Some oppose mask mandates no matter what the setting, especially for people who
have been vaccinated. Some favor mask mandates in all settings, even for people
who have been vaccinated. Others fall somewhere in between. Some say masks
should be required to protect those who have not been vaccinated or to ward off
variants of the original virus. Some say mask mandates are vehicles for virtue-
signaling and government overreach. Some say mandates are responsible
governance. The list goes on, and everything on the list represents an issue we
have no authority to rule upon.
The vast majority of people on all sides of the virus debate want what is best for
their loved ones and their communities. They simply disagree with each other and
do so respectfully. The exchange of arguments between the Attorney General and
the City has been zealous but professional. Oral argument was a pleasure to watch.

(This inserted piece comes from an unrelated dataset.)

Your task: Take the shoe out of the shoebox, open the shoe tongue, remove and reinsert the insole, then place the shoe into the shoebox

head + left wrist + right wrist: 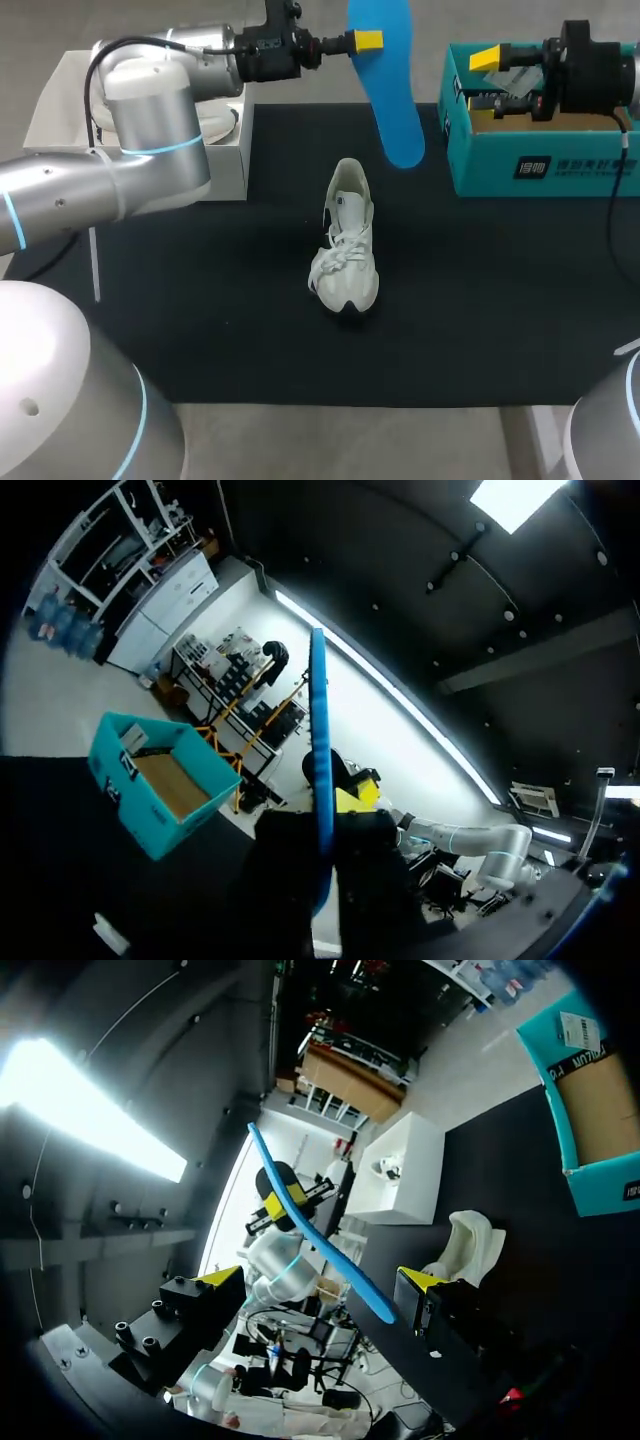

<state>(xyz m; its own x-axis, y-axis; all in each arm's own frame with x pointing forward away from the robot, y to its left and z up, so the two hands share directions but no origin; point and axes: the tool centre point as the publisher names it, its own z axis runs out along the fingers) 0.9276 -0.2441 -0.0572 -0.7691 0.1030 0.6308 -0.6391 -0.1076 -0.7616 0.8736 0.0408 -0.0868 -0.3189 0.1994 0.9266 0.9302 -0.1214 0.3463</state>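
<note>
My left pincer (368, 41) is gripping the insole (386, 90) by one end, above the shoe (347, 245); it's dangling, risking slipping free.

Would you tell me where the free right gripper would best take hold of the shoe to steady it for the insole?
Probably the heel rim, from above on the right side. The shoe stands upright, toe toward the camera, and that rim is a thin raised edge that is easy to pinch, leaving the opening clear for the insole.
</note>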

However, in other settings, respectful and productive public debate has been
drowned out by people who cast those with opposing views in pejorative terms too
numerous to list. Some leaders—past and present—who publicly advance the need
for mask-wearing are seen maskless at large gatherings. Some leaders refuse to
endorse any form of mask protection. Some medical professionals cast opposing
medical opinions as moronic, deadly, or evil. Most medical professionals calmly
and respectfully express their disagreements with opposing opinions. Some
speakers against mask mandates scream and curse during public school board
meetings; for the most part, school boards treat them respectfully. Social media
platforms suspend the posting of views they deem dangerous or misleading but do
not acknowledge when those views turn out to be correct. Those who post their
views on social media do not acknowledge when those views turn out to be
demonstrably wrong. Some teachers and college professors will not tolerate
opposing views expressed in their classrooms. Many television commentators,
radio commentators, and bloggers of all ideological persuasions dwell in echo
chambers and blow a gasket when discussing mask mandates but at the same time
profess to present calm and reasoned opinions on the subject.

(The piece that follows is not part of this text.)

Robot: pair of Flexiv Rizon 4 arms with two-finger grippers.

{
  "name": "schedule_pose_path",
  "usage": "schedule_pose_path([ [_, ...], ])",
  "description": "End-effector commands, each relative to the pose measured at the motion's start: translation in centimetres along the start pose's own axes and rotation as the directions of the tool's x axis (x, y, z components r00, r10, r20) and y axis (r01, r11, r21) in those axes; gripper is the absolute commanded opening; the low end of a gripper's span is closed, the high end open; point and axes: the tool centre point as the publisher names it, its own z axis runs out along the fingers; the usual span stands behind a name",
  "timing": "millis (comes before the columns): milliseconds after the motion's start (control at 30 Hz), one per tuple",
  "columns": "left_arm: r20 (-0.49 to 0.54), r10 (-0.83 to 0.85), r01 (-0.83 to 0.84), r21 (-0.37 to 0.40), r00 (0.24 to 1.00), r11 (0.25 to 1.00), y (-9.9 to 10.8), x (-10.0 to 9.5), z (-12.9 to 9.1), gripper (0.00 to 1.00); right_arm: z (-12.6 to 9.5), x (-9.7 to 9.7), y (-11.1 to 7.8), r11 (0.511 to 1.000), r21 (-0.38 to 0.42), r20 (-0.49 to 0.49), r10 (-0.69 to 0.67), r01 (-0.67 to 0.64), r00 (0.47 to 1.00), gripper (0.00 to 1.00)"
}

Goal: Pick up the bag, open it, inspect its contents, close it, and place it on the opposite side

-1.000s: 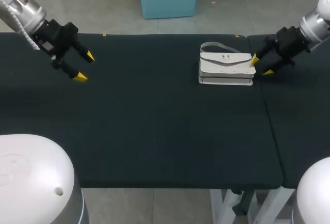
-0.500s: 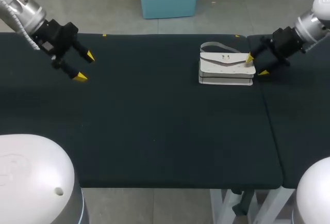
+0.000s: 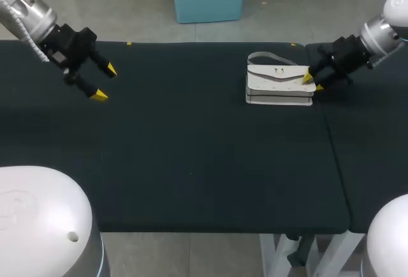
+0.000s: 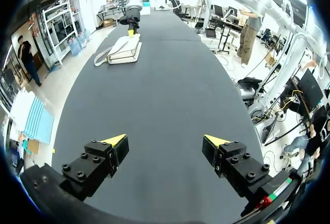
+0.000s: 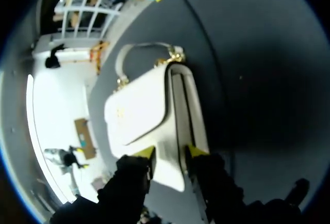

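**White handbag, one, on black table covering, right far quarter**

White smooth-faced bag (image 3: 279,84), count one: flat, rectangular, front flap with curved edge, lying on the matte black table (image 3: 191,156) right of centre, toward the far edge. One pale strap (image 3: 268,57) loops out at its far side.

Right wrist view alone shows the gold-coloured strap fittings (image 5: 175,56) and the dark fold between the bag's layers at its end. The left wrist view alone shows the bag far ahead across the cloth.

Grippers, count two, black with yellow wedge tips.
- Right gripper (image 3: 313,82): at the bag's right end, fingers drawn close and clamped on that end, one tip on the flap side.
- Left gripper (image 3: 102,82): over the table's left far part, well apart from the bag, fingers spread wide, grasping nothing.
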Motion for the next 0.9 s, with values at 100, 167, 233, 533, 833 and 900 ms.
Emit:
schedule_pose_path([
  [100,0.001,0.001,-0.001,0.002,1.000,1.000,0.1,0.0,0.1,1.00,0.1,0.3,0.0,1.000,0.009,-0.007,-0.005,0.006,1.000,0.00],
  [167,0.001,0.001,-0.001,0.002,1.000,1.000,0.1,0.0,0.1,1.00,0.2,0.5,-0.3,1.000,0.012,-0.014,-0.009,0.010,1.000,0.00],
  [233,0.001,0.001,-0.001,0.002,1.000,1.000,0.1,0.0,0.1,1.00,0.5,0.7,-0.8,1.000,0.016,-0.030,-0.016,0.017,0.999,0.00],
  [533,0.001,0.001,-0.001,0.002,1.000,1.000,0.1,0.0,0.1,1.00,3.5,3.1,-4.5,0.995,0.082,-0.119,-0.038,0.048,0.992,0.00],
  [833,0.001,0.001,-0.001,0.002,1.000,1.000,0.1,0.0,0.1,1.00,3.5,3.1,-4.5,0.995,0.082,-0.119,-0.038,0.048,0.992,0.00],
  [900,0.001,0.001,-0.001,0.002,1.000,1.000,0.1,0.0,0.1,1.00,3.5,3.1,-4.5,0.995,0.082,-0.119,-0.038,0.048,0.992,0.00],
])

These differing viewpoints and the sad state of public debate do not affect our
decision-making; actually, they help define the limited role of the judiciary. In
spite of the explosion of public opinion on masks and mask mandates and the
sometimes unfortunate manner in which these opinions are expressed, our focus
and our authority are limited to applying the law. I repeat—it is not within our
power to decree which side of the public health debate regarding masks or mask
mandates is correct. Likewise, we have no authority to issue a policy decision "in
favor of" or "against" mask mandates in schools. We did not do so in Creswick,8
and we do not do so here.
8
Creswick v. Univ. of S.C., Op. No. 28053 (S.C. Sup. Ct. filed Aug. 17, 2021)
(Howard Adv. Sh. No. 28 at 32) (per curiam).

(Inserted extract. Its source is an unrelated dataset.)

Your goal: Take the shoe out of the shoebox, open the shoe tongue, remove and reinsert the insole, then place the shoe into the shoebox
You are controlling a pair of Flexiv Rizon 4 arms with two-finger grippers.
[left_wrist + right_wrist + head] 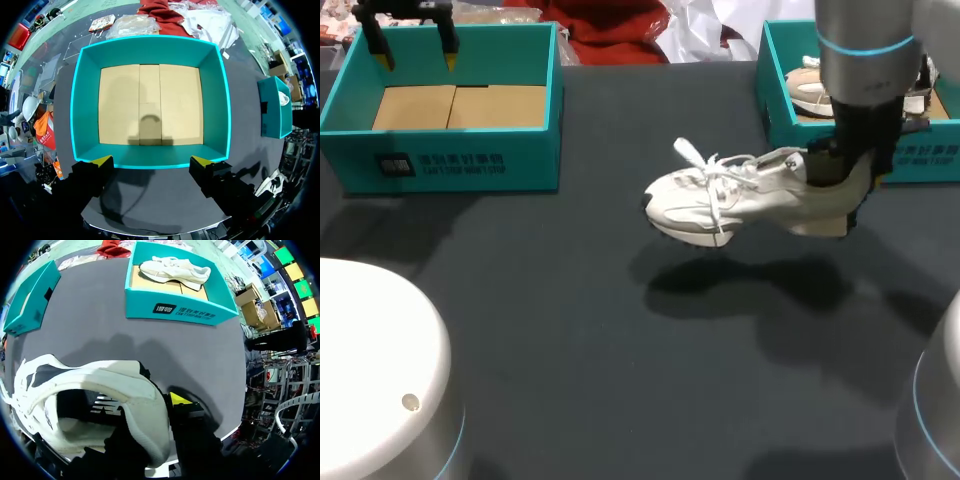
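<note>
A white lace-up shoe (740, 195) hangs above the dark table, toe pointing left, laces loose. My right gripper (840, 170) is shut on its heel collar. In the right wrist view the heel wall (145, 405) sits between the fingers, one yellow fingertip (180, 399) outside it and the other hidden inside the shoe (100, 385). An empty teal shoebox (450, 150) with a cardboard floor stands at the back left. My left gripper (418, 60) hovers open over it. The left wrist view shows that gripper (151, 161) spread wide above the box's near wall (150, 160).
A second teal shoebox (775, 100) at the back right holds another white shoe (175, 270); it stands just behind the held shoe's heel. Red cloth and white wrapping lie behind the boxes. My arms' white bases fill the front corners.
</note>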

JUSTICE HEARN: While I wholeheartedly agree with the result, I feel the
majority unnecessarily departs from the stated goal of remaining neutral on the
policy decisions of both the General Assembly and the City of Columbia (the City).
Our General Assembly, in Proviso 1.108, decided that this year's appropriated funds
must not be used to implement or enforce a requirement that K-12 students and
employees wear a facemask. To be clear, this proviso does not prohibit mask
mandates in K-12 schools—counsel for the Attorney General admitted as much at
oral argument.
Some may see the City's actions through this same lens, but still others may view it
merely as an earnest attempt to follow health guidelines. Indeed, Justice James
correctly identifies these differences by recounting the multitude of views this topic
ignites. Regardless of the motivations or how one frames the policy issue, the Court's
sole responsibility in this case is to decide whether the City's ordinances conflict
with Proviso 1.108, which they unmistakably do.9 Our responsibility stops there.
9
Because the ordinances are expressly preempted, it is also unnecessary to reach
whether they frustrate the purpose of the proviso.